A Rússia usou a guerra na Síria, afirmam especialistas, como um laboratório para refinar táticas, armamentos e para fornecer experiência de combate para grande parte de suas forças. Mais responsabilidades foram delegadas a oficiais de baixa patente, um grau de autonomia que contrasta com a estrutura de governo civil da era Putin. O ministro russo da Defesa, Serguei Shoigu, afirmou no mês passado que todos os comandantes de tropas terrestres, 92% dos pilotos da Força Aérea e 62% da Marinha têm experiência de combate. 

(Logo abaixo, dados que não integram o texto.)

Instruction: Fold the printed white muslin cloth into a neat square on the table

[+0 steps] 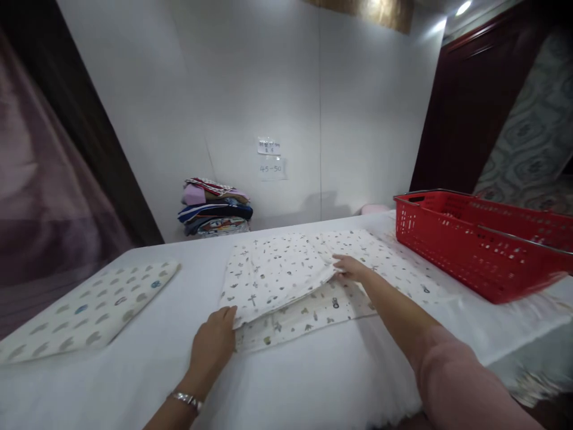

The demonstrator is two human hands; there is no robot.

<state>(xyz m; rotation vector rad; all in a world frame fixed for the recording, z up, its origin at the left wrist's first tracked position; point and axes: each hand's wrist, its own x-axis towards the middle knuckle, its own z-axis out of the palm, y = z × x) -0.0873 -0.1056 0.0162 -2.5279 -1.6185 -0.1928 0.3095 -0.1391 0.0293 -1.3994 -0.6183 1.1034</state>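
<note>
A white cloth with small printed figures (282, 263) lies spread across the white-covered table, with one layer folded over another. My left hand (215, 337) grips the near left corner of its upper layer, the fingers closed on the edge. Further right, my right hand (351, 269) pinches the same layer's edge and lifts it a little, so the patterned layer (308, 313) underneath shows. The cloth's right part (385, 257) lies flat beyond my right forearm. Both sets of fingertips are partly hidden by the fabric.
A folded cream cloth with grey prints (98, 304) lies on the table's left. At the right stands a red plastic basket (470, 251) with metal handles. Folded clothes (217, 209) are piled by the wall at the back. Paper labels (272, 169) hang on the wall.
</note>
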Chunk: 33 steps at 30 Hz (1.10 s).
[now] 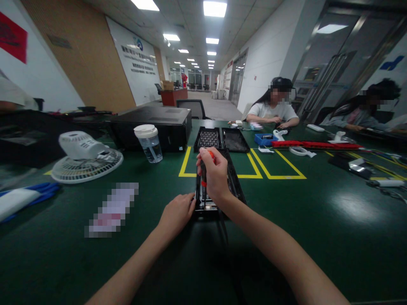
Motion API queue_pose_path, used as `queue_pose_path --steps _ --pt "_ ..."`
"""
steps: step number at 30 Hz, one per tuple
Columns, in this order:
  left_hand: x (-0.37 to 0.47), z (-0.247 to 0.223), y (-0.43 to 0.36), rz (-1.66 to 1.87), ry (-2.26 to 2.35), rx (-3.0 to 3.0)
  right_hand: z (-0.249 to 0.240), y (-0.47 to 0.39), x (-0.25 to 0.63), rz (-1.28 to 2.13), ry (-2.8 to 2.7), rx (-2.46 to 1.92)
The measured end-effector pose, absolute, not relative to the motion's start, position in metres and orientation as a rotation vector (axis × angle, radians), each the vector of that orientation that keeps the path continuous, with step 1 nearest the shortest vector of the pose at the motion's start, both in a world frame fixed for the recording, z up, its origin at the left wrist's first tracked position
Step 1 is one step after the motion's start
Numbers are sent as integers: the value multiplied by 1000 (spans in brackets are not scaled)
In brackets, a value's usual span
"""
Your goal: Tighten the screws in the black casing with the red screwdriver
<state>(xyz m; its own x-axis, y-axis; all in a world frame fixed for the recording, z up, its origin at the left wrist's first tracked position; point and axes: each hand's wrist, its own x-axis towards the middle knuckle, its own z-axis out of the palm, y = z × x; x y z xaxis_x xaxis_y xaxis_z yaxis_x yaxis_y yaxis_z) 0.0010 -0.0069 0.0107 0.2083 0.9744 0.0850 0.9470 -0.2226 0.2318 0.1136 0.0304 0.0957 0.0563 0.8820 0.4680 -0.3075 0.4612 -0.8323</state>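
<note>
A black open casing (235, 186) with parts inside lies on the green table in front of me. My right hand (214, 173) is wrapped round a red and black screwdriver (204, 183), held upright with its shaft pointing down into the near left part of the casing. At the casing's left edge rests my left hand (178, 212), its fingers close together against the side; whether it grips the edge is hard to tell. Behind the casing stand a black tray of small round items (208, 139) and a black shallow tray (235, 140).
A lidded cup (149, 144), a white fan (85, 156), blue gloves (28, 197) and a large black box (152, 120) are on the left. A blue bin (264, 139) and red strip (314, 145) lie right. A person (273, 106) sits across the table, another farther right.
</note>
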Motion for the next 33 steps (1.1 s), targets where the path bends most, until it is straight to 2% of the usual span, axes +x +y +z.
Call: queue_pose_path --steps 22,33 --pt "0 11 -6 322 1860 2340 94 27 110 898 -1054 -662" --pt "1 13 -8 306 1873 2344 94 30 110 1022 -1029 -613"
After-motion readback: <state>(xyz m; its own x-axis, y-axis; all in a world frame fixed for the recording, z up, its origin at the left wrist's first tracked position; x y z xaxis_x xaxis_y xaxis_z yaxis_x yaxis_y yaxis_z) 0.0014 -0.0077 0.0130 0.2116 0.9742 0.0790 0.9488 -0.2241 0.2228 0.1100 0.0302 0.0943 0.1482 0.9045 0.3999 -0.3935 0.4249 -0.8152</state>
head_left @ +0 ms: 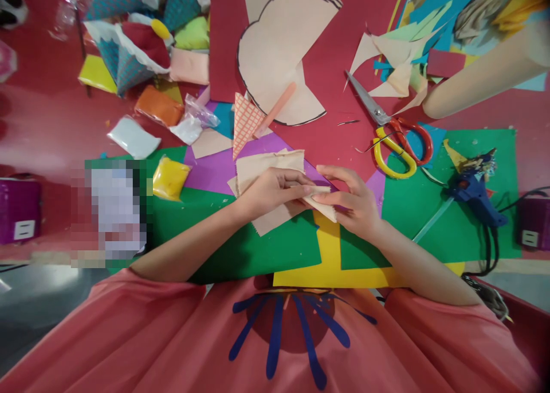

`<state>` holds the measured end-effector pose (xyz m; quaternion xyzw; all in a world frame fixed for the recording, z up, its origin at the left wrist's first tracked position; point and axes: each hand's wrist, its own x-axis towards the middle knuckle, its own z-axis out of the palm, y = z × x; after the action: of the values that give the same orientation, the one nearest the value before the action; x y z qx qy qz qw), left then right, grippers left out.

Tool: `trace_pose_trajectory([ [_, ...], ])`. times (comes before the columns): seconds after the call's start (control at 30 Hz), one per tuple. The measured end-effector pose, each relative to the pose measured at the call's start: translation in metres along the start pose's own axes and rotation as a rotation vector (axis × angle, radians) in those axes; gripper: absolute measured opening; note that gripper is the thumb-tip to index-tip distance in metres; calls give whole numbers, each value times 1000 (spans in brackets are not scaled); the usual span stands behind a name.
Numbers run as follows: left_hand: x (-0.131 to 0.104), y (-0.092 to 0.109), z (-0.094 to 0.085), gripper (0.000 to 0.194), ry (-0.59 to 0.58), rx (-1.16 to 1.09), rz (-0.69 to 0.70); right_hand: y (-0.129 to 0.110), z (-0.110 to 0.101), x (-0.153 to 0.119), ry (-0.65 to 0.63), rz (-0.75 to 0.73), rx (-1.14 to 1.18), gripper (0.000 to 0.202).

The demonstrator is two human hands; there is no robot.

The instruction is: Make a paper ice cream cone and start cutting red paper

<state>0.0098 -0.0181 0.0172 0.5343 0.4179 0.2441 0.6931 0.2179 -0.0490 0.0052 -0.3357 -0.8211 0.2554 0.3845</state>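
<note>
My left hand [275,191] and my right hand [354,201] meet over a small folded piece of cream fabric [323,201] with zigzag-cut edges. Both hands pinch it between thumb and fingers; the right index finger is raised away from it. Under my left hand lie more cream fabric pieces [272,162], partly hidden. Just beyond them is a grid-patterned paper cone [246,121] with an orange stick [277,109] beside it. A cream paper cutout [275,49] with a black-drawn outline lies farther back on red paper.
Scissors [380,118] with red and yellow handles lie to the right, blades partly open. A blue glue gun [476,189] rests on green paper [429,209]. Packets of coloured clay [171,178] and decorated cones [129,49] are at left; paper scraps [399,52] and a cardboard tube [481,72] at upper right.
</note>
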Motion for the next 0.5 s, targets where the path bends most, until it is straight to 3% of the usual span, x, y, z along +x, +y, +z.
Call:
trace_pose_trajectory([
  [0.2, -1, -1, 0, 22, 140, 92, 79, 3, -1, 3, -58, 60, -39, 12],
  [0.5, -3, -6, 4, 20, 207, 257, 164, 5, -7, 6, -101, 57, -67, 15],
])
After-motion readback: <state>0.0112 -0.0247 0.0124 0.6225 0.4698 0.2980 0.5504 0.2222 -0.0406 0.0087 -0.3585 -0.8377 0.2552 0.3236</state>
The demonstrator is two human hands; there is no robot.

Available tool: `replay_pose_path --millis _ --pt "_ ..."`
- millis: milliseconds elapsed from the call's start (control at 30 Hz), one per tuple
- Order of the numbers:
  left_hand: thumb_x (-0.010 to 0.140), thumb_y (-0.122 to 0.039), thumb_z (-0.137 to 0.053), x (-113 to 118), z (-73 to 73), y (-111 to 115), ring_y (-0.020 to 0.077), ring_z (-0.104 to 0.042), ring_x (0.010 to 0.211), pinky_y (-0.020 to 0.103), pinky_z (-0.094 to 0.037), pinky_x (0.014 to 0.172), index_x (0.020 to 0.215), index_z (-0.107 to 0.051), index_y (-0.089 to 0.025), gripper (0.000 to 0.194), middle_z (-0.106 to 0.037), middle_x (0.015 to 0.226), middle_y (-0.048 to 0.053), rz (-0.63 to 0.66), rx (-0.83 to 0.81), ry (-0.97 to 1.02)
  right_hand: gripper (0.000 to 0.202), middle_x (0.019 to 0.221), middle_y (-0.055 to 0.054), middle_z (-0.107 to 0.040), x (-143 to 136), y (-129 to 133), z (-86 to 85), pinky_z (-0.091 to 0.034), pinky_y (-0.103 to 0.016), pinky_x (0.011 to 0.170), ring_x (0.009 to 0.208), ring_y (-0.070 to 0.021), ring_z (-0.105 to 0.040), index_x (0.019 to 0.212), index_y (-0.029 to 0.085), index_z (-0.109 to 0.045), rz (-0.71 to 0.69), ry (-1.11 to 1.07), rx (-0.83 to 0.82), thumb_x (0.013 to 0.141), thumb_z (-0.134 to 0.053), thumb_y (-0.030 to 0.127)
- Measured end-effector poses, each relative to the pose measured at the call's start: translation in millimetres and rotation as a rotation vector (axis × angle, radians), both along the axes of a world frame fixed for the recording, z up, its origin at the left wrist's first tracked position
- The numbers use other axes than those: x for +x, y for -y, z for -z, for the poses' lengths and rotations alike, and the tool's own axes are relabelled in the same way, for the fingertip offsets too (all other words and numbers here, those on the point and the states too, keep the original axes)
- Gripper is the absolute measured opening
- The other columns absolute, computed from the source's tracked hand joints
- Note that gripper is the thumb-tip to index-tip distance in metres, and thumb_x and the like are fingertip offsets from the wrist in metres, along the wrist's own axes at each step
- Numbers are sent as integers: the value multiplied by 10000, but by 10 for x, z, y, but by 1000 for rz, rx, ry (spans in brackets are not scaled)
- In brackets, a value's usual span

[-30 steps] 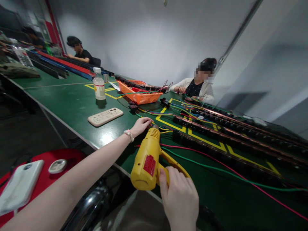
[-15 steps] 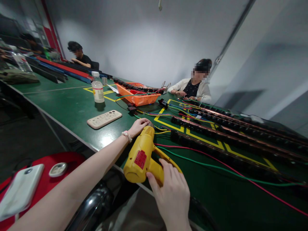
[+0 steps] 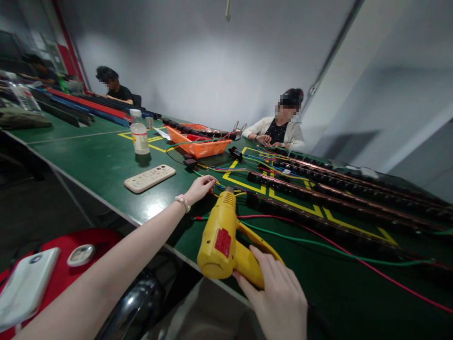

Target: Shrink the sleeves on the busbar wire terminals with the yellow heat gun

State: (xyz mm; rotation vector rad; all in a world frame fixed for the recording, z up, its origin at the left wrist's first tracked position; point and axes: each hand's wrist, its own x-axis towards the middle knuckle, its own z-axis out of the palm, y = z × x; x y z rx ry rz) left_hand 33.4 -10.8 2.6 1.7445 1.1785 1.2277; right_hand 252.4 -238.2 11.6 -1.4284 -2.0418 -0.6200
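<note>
My right hand (image 3: 278,288) is wrapped round the handle of a yellow heat gun (image 3: 221,236) with a red label. Its dark nozzle (image 3: 229,189) points away from me, toward coloured wires (image 3: 221,187) on the table. My left hand (image 3: 200,189), with a beaded bracelet at the wrist, pinches at these wires left of the nozzle; its fingertips are closed on them. The wires run right toward a long black strip with copper bars (image 3: 283,205). A red and a green wire (image 3: 283,233) lie loose beside the heat gun.
An orange basket (image 3: 198,148), a bottle (image 3: 139,134) and a phone in a beige case (image 3: 150,178) are on the green table (image 3: 88,151). More copper-barred strips (image 3: 329,198) lie at right. A co-worker (image 3: 279,127) sits opposite. Left of me, a red stool (image 3: 95,241) holds a white phone (image 3: 30,285).
The heat gun in my right hand has moved right, away from my left hand. The left fingers and the wires they hold show more clearly now. The whole view has shifted slightly.
</note>
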Motion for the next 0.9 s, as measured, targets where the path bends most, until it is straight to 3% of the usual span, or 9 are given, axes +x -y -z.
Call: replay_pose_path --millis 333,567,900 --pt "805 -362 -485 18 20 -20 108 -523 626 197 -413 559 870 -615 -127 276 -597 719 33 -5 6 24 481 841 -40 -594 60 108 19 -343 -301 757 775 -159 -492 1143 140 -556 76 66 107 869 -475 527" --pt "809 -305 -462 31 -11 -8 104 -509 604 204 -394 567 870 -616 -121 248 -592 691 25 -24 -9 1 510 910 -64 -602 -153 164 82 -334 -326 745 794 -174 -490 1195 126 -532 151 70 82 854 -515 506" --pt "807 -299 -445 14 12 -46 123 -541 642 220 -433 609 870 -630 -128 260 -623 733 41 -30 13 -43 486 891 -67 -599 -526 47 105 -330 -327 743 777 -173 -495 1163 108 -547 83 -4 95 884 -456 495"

“Eles mostraram a si mesmos e ao mundo que são capazes de lançar operações em grande escala com armamento de precisão, armamento de longo alcance e capacidades de inteligência como apoio”, afirmou Adamski, especialista radicado em Israel.

Apesar de todos os avanços nos anos recentes, as Forças Armadas da Rússia apresentam a mesma fraqueza crítica para suas predecessoras soviéticas: o lado civil da economia do país, quase totalmente desprovida de indústrias de tecnologia e investimentos corporativos em pesquisa e desenvolvimento. Os gastos militares da Rússia equivalem a uma porcentagem muito maior do PIB do país do que na maioria dos Estados europeus, o que sufoca outros setores. 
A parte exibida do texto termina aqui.